Topic
4 replies Latest Post - ‏2010-08-23T17:43:08Z by SystemAdmin
Kryten
Kryten
6 Posts
ACCEPTED ANSWER

Pinned topic Best way to Interface to running job from external application

‏2010-08-17T21:13:10Z |
Hi,

Given the scenario in the attached PDF:

1) A job running in Streams collecting state information
2) HTTP clients wanting to get a dump of the current state on demand
3) An intermediate 'Shim' to provide data translation, AAA, caching etc

What is the most appropriate way to get at data being modified inside a Streams job from another machine (the Shim, which is running a web server for clients)

Thanks,
Simon

Attachments

  • kjerick
    kjerick
    227 Posts
    ACCEPTED ANSWER

    Re: Best way to Interface to running job from external application

    ‏2010-08-18T02:22:32Z  in response to Kryten
    Hi Simon, welcome to the InfoSphere Streams Forum!

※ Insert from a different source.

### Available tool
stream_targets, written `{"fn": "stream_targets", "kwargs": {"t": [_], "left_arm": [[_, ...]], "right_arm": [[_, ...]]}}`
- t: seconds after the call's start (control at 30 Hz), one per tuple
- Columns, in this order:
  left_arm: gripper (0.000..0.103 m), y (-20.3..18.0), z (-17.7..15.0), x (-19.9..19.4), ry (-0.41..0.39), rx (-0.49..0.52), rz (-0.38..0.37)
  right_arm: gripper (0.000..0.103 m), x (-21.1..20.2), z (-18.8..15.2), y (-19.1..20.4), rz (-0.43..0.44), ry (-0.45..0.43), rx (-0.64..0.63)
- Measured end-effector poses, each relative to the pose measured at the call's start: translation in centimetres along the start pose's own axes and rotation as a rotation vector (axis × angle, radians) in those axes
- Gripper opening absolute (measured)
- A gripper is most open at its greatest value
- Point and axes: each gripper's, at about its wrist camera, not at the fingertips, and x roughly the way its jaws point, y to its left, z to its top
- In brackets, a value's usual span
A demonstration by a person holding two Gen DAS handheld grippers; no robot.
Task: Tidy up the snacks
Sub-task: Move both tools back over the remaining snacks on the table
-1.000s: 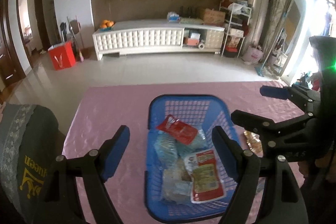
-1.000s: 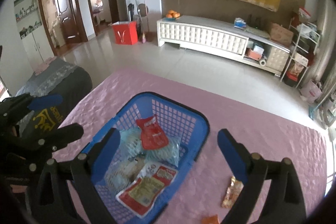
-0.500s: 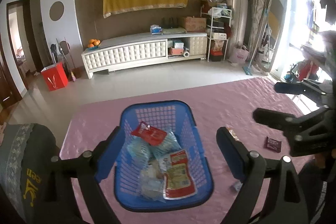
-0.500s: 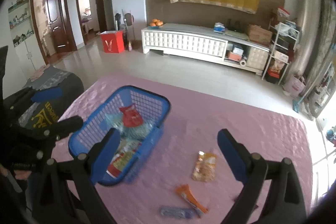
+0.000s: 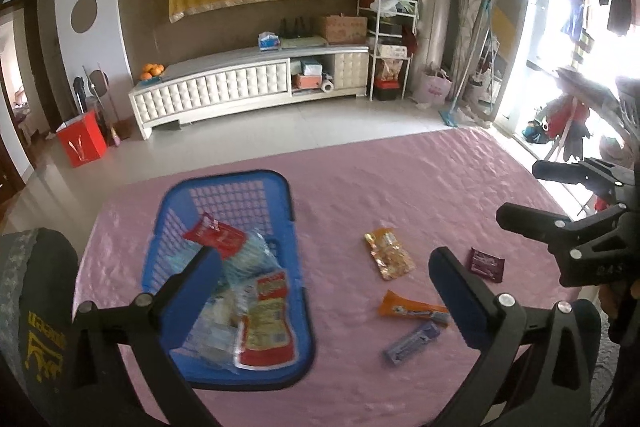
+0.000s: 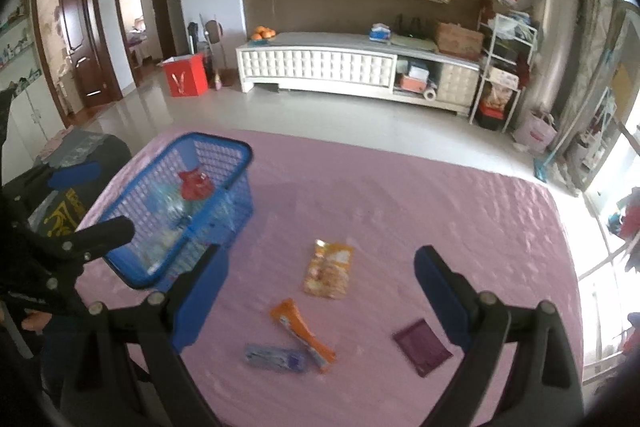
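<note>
A blue plastic basket [image 5: 228, 177] stands on the left of the pink table and holds several snack packets, among them a red one [image 5: 214, 237]. To its right lie loose snacks: a golden packet [image 5: 390, 255], a maroon packet [image 5: 486, 264], an orange packet [image 5: 414, 308] and a purple bar [image 5: 412, 342]. My left gripper [image 5: 324, 287] hovers above the basket's right edge, its jaws opening with nothing between them. My right gripper [image 6: 320, 291] is open over the golden packet [image 6: 330, 269], the orange packet [image 6: 304, 333] and the purple bar [image 6: 274, 357]. The maroon packet [image 6: 422, 345] lies by its right finger, and the basket [image 6: 216, 141] stands to its left.
A pink quilted cloth [image 5: 400, 195] covers the table. A dark chair back [image 5: 32, 307] stands at the table's left edge. Beyond the far edge are tiled floor, a white low cabinet [image 5: 248, 87] and a red box [image 5: 82, 143].
Both grippers have swung right, away from the basket and toward the loose snacks, which have come into view. The left jaws have spread wider. Nothing was picked up.
</note>
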Motion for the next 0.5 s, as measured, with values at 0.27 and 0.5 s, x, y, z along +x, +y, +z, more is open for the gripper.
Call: {"fn": "stream_targets", "kwargs": {"t": [0.27, 0.5], "left_arm": [[0.102, -3.8, -1.1, 2.5, 0.042, -0.006, -0.047], [0.102, -7.1, -3.2, 6.2, 0.115, 0.048, -0.03]], "right_arm": [[0.096, 1.4, -3.3, -4.5, -0.018, 0.062, 0.027], [0.096, 4.1, -6.1, -7.1, -0.027, 0.155, 0.003]]}}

You have an interesting first question. I will check with some folks in development who are more in tune with the application development space, and either I or one of them will try to respond to your question as soon as we can.

    Thanks and best regards,
    Kevin
  • SystemAdmin
    SystemAdmin
    1245 Posts
    ACCEPTED ANSWER

    Re: Best way to Interface to running job from external application

    ‏2010-08-18T10:58:02Z  in response to Kryten
    Hi Simon,
    You can evaluate the following (file, DB, and network socket based) approaches for addressing what you described below. All of them have merits and demerits.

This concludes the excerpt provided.